Quel avenir pour les acquisitions immobilières par les étrangers?

vendredi, 21.04.2017

La Lex Kohler pourrait subir des modifications. Le projet introduirait en réalité de nombreuses mesusres restrictives.

Stéphanie La Roche, Arnaud Cywie*

Plus d’une année après l’entrée en vigueur de la Lex Weber - limitant la construction des résidences secondaires - ce serait au tour de la Lex Koller de subir des modifications, qui impacteraient sans aucun doute le marché immobilier suisse. Un récent avant-projet de modification de cette loi a ainsi été présenté par le Conseil fédéral le mois passé.

Sous prétexte de permettre l’accession aux logements des coopératives d’habitation par des ressortissants d’Etats non membres de l’UE/AELE (lesquels ne peuvent actuellement pas acquérir de parts dans une telle coopérative) et d’apporter des précisions terminologiques à la loi actuellement en vigueur, le projet introduirait en réalité de nombreuses mesures restrictives et potentiellement dommageables pour l’économie Suisse.

Un nouveau besoin de restriction se justifierait en raison de la situation économique mondiale, consécutive à la crise bancaire et financière de 2008, ayant conduit à de «trop» nombreux investissements immobiliers à long terme en Suisse.
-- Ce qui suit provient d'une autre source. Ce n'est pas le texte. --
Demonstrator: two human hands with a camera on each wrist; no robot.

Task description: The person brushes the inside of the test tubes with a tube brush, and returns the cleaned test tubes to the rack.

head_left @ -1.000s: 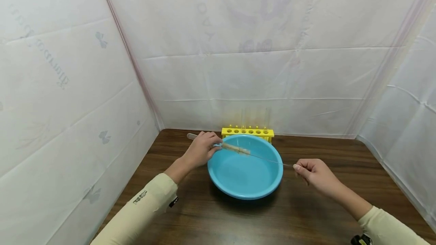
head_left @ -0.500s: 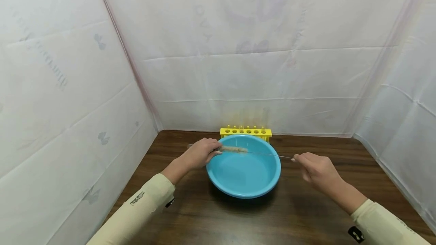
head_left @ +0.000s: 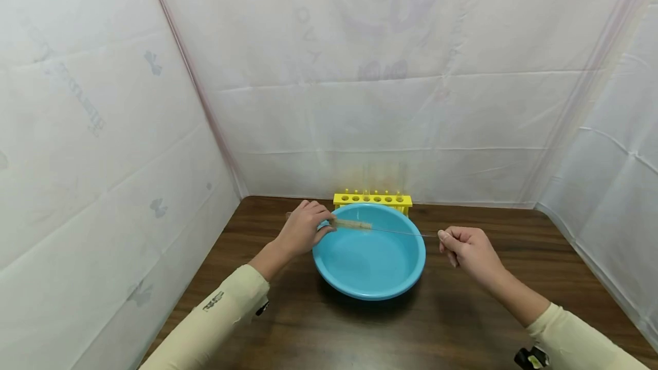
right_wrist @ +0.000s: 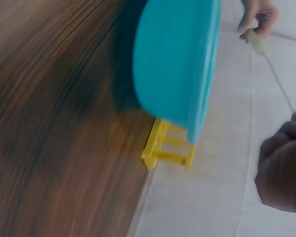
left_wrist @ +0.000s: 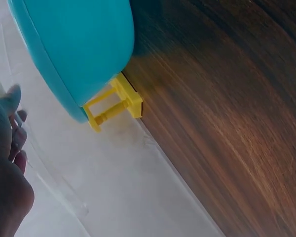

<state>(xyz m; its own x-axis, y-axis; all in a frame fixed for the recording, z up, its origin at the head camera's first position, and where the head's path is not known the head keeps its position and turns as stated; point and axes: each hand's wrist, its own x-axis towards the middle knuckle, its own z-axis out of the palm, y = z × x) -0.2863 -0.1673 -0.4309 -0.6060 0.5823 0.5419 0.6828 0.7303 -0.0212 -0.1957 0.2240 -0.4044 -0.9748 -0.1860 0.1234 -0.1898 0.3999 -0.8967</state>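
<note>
My left hand (head_left: 304, 228) grips a clear glass test tube (left_wrist: 59, 186) above the left rim of a blue basin (head_left: 367, 264). The tube's rounded end sticks out behind the fingers. From the tube's mouth, at my left fingertips, the pale bristles of a test tube brush (head_left: 354, 224) stand out over the basin. Its thin wire handle runs nearly level to my right hand (head_left: 472, 251), which pinches the wire's end to the right of the basin. Both hands are raised above the table, as the right wrist view shows with the brush (right_wrist: 256, 42) between them.
Directly behind the basin stands a yellow test tube rack (head_left: 405, 201), with clear tubes upright in it. The dark wooden table (head_left: 360, 336) is bounded by white plastic sheeting (head_left: 329, 113) at the back and both sides.
My right hand has risen and shifted slightly left with the wire, so the brush lies more level. Its bristles reach a little less far right. My left hand stays in nearly the same place.
</note>
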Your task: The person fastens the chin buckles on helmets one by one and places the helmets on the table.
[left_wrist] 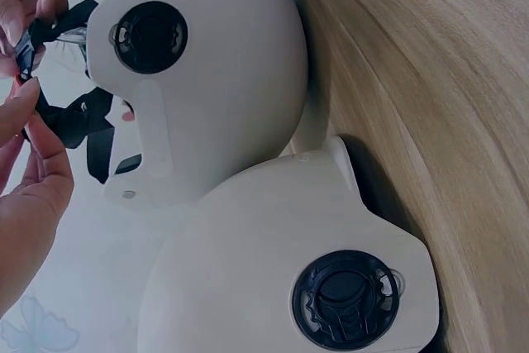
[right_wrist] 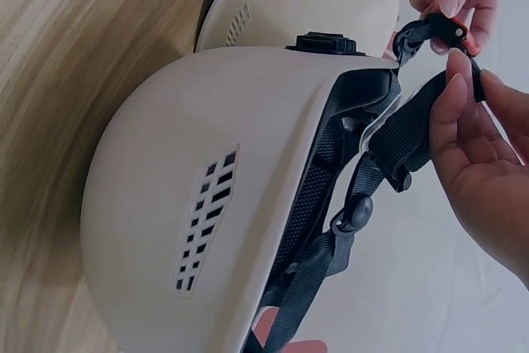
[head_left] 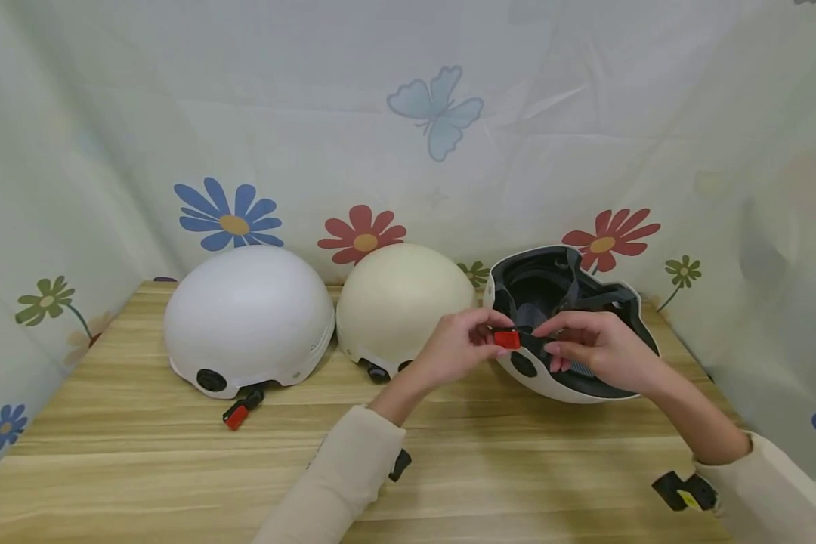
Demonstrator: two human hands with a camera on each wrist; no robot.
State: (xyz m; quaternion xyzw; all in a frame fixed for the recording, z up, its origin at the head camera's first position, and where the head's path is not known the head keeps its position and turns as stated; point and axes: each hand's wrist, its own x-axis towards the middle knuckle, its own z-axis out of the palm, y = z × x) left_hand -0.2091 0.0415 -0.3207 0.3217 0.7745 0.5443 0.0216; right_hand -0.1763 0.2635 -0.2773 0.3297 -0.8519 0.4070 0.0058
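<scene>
Red plastic catches my eye first through the remote feed: a red buckle (head_left: 507, 339) just right of centre in the head view, pinched between the thumb and fingers of the left hand (head_left: 459, 344). Close beside it, the right hand (head_left: 597, 349) pinches a black strap (right_wrist: 409, 134), so I read both hands as gripping, near each other but on separate pieces. That strap belongs to the tipped helmet (head_left: 551, 387), at the right of the frame on the wooden tabletop (head_left: 177, 472), its dark lining showing. I would judge the work on this strap to be partway: both pieces are in the fingers, but fingertips cover the join and I cannot tell whether the buckle is latched. Left of it, the cream helmet (head_left: 404, 291) and the white helmet (head_left: 248, 313) sit dome up, with no hand gripping either. A second buckle (head_left: 238, 414) lies by the white one, lower left; whether those two are finished or waiting, I cannot say from here
</scene>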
Parmi les potentiels changements annoncés, l’acquisition d’une résidence principale par un ressortissant d’un Etat extra européen ayant son domicile effectif en Suisse serait à nouveau soumise à autorisation et en outre assortie de l’obligation de revendre le bien immobilier dans les deux ans en cas de changement de domicile. Une telle mesure aurait un effet dissuasif sur le choix de ces ressortissants, notamment en cas de prise de résidence dans notre pays puisque qu’actuellement la location de sa précédente résidence principale ou encore son utilisation comme résidence secondaire ne sont pas prohibées par la loi et qu’aucune obligation de revente n’existe en principe.  D’autres dispositifs sont également prévus, en cas de cession d’un logement de vacances, de changement d’affectation d’un immeuble ou encore l’interdiction pure et simple de l’acquisition d’immeubles en Suisse par une direction de fonds sise à l’étranger.
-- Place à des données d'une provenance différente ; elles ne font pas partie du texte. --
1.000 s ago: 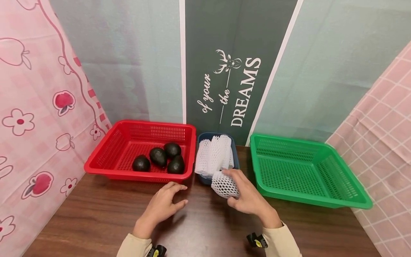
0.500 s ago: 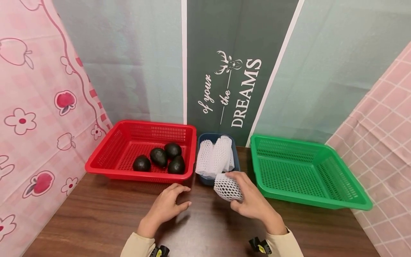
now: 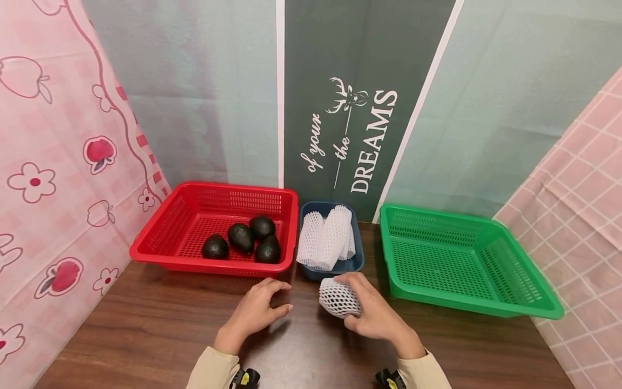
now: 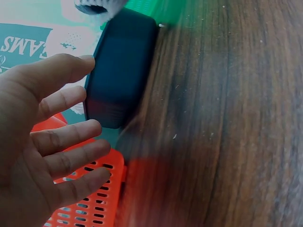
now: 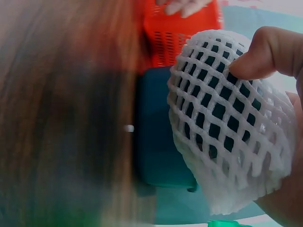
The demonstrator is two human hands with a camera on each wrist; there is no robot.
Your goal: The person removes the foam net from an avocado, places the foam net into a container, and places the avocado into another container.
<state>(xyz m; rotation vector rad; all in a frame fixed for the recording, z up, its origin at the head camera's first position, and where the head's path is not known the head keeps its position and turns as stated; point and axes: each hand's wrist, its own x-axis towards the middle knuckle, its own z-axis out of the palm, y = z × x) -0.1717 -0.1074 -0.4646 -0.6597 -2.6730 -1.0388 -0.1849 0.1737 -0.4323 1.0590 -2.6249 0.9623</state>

Au demeurant, le projet ne propose pas directement mais soumet à discussion (i) l’interdiction de l’acquisition  de parts de sociétés d’immeubles d’habitation cotées en bourse ainsi (ii) que l’interdiction par principe de louer des immeubles servant d’établissement stable pour des personnes à l’étranger. Cette dernière mesure aurait des effets importants pour l’acquisition d’immobilier commercial (des dérogations seraient prévues dans le secteur de l’hôtellerie) par des personnes à l’étranger qui ne pourraient alors plus acquérir des immeubles commerciaux destinés à la location.

Une attention particulière devra naturellement être portée au développement de cet  avant-projet dont la période de consultation se termine le 30 juin 2017.